What you can do is measure those positions once for a particular location on the plate, and then put that data into a little g-code program that uses G10's to set up the work offsets on the machine any time you want to use the vises in that configuration.

The savings are even greater when you have a big fixture plate that holds a lot of parts. And, aside from saving time, you'll be saving errors. You're automating away the problem of making a data entry error of some sort.

So let's take a closer work at the syntax for using G10 so you can see how it works.

G10 Syntax for Fanuc and compatible controls

When setting work offsets, the standard G10 syntax on Fanuc controls for mills looks like this:

G10 L2 P.. X.. Y.. Z..

on a lathe, there's typically no Y, so it's just:

G10 L2 P.. X.. Z..

If we break it down, the L2 tells the G10 we're setting standard work offsets. The value of the P-word tells which work offset:

- P0 = Active coordinate system

- P1 = G54

- P2 = G55

- P3 = G56

- P4 = G57

- P5 = G58

- P6 = G59

What happens with XYZ depends on whether the machine is in G90 (absolute) or G91 (relative) mode.

If it's G90 (absolute), the XYZ values replace the selected work offset's values. For example, this code:

G10 L2 P1 X10 Y20 Z0

Will set G54 to X10, Y20, and Z0.

If the mode is G91 (relative), then XYZ offset the current work offset's coordinates, just as you'd expect.
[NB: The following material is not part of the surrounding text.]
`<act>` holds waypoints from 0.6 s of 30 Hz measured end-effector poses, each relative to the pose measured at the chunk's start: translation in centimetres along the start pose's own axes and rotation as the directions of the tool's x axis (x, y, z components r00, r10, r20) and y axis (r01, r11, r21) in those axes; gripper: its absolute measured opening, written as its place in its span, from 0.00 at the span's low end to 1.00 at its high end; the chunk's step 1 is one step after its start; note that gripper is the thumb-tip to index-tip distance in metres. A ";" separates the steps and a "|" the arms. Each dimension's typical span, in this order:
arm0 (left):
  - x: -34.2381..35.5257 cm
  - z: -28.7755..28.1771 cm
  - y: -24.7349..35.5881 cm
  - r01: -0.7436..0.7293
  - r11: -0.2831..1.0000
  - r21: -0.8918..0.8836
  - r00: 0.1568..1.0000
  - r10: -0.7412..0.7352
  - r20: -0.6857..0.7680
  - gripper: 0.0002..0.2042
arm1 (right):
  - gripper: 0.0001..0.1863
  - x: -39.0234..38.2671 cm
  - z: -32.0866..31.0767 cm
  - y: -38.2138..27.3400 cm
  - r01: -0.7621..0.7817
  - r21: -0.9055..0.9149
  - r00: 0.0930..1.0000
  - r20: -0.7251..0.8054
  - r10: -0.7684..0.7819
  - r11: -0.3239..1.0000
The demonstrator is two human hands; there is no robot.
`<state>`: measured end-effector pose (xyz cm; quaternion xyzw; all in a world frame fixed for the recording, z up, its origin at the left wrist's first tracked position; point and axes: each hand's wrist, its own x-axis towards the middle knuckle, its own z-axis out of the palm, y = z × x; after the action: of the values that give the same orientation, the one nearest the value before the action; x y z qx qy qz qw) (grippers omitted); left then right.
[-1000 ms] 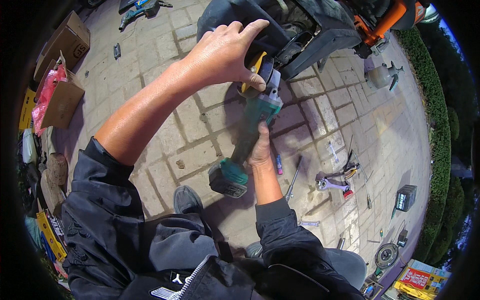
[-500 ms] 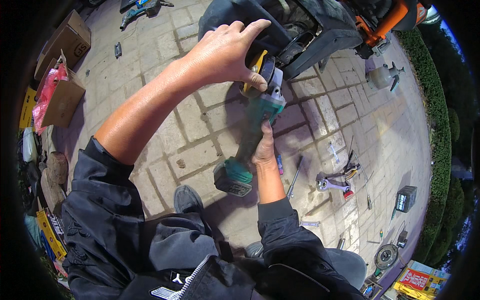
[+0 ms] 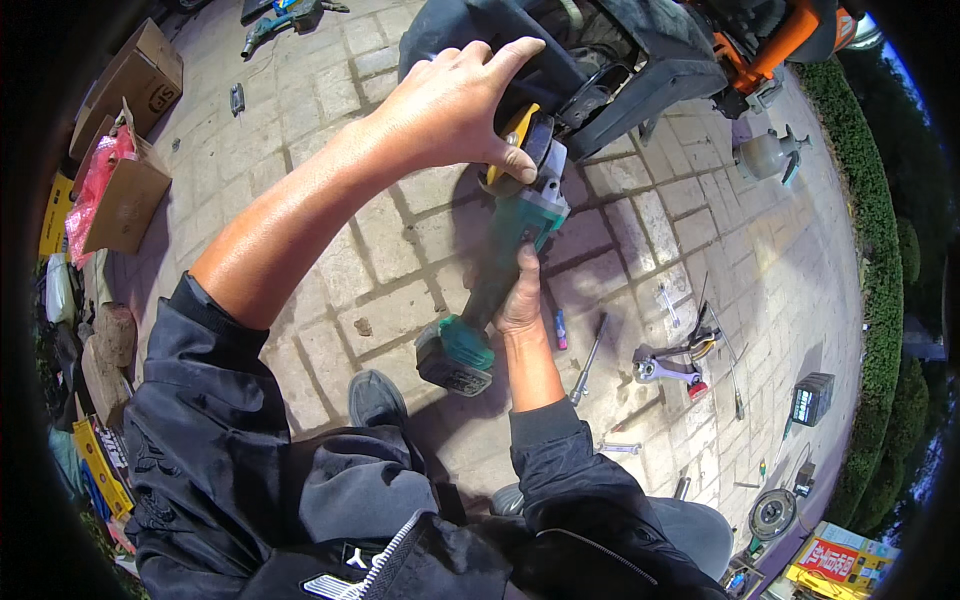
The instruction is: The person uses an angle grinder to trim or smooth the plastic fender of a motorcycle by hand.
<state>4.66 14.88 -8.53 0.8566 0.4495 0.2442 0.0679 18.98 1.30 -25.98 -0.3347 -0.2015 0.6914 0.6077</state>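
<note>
My right hand point(image 3: 522, 305) is wrapped round the body of a teal and black cordless angle grinder point(image 3: 505, 235). Its battery end tilts down toward my feet, and its head points at a black machine part point(image 3: 655, 65) at the top. A yellow piece point(image 3: 521, 125) shows beside the grinder's head, partly covered by my left hand point(image 3: 450, 105). That hand is spread over the machine's black edge, index finger stretched out and thumb apart, close to the grinder's head. Whether its other fingers touch the machine is hidden. I cannot make out the grinder's disc clearly.
On the brick paving to the right lie a long-handled metal tool point(image 3: 590, 360), a purple-handled tool point(image 3: 668, 370), a wrench point(image 3: 619, 448) and a black battery point(image 3: 811, 398). Cardboard boxes point(image 3: 125, 200) stand at the left. A hedge point(image 3: 872, 250) runs along the right.
My right hand and the grinder's battery end have swung slightly left and down toward me. The left hand has stayed nearly in place.
</note>
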 end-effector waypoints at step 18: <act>0.8 -0.2 0.2 -0.006 1.000 0.029 0.997 0.003 0.083 0.36 | 0.43 -5.6 -8.0 -5.3 0.040 0.122 0.999 0.010 -0.041 0.992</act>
<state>5.03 15.37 -8.01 0.8679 0.4478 0.2022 0.0735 28.59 -4.20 -26.74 -0.2887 -0.1696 0.6919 0.6396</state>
Accessing Additional Work Offsets

We've seen how to access G54..G59, but on most machines there are a lot more work offsets. Accessing them is easy. We can use L20 in the G10:

G10 L20 P.. X.. Y.. Z..

Now P can be used to select G54.1P1 through G54.1 P48 to pick up another 48 offsets.

Tip:

If you have an older control that doesn't have very many work offsets, you can use G10 to reuse the available work offsets with different coordinates.

 

LinuxCNC G10 Syntax

The G10 syntax for LinuxCNC is pretty similar to Fanuc, just with a little different P-values:

- P0 = Active coordinate system

- P1 = G54

- P2 = G55

- P3 = G56

- P4 = G57

- P5 = G58

- P6 = G59

- P7 = G59.1

- P8 = G59.2

- P9 = G59.2

G10 Functions in G-Wizard Editor

Our G-Wizard Editor software has extensive G10 functions. You can use its simulator to develop and test your G10 programs and to learn how G10 works.

G-Wizard Editor also has a G10 function that will generate a G10 program based on the Tool Offset information you enter into the Tool Crib:

Conclusion

If you have a repeatable modular fixturing solution on your machine, you need to get familiar with G10. It will allow you to automate setup to an unprecedented degree and avoid manual data entry errors.

Exercises

1. Get out your machine's programming handbook and see what the G10 syntax is for it. Which work offsets can you modify with your machine's G10? All of them, or just a few?

2. Fire up G-Wizard Editor and create a G10 program that sets up the work offsets for a multi-part fixture (even just 2 vises on the table). Run it to set up work offsets for a part program that makes multiple parts.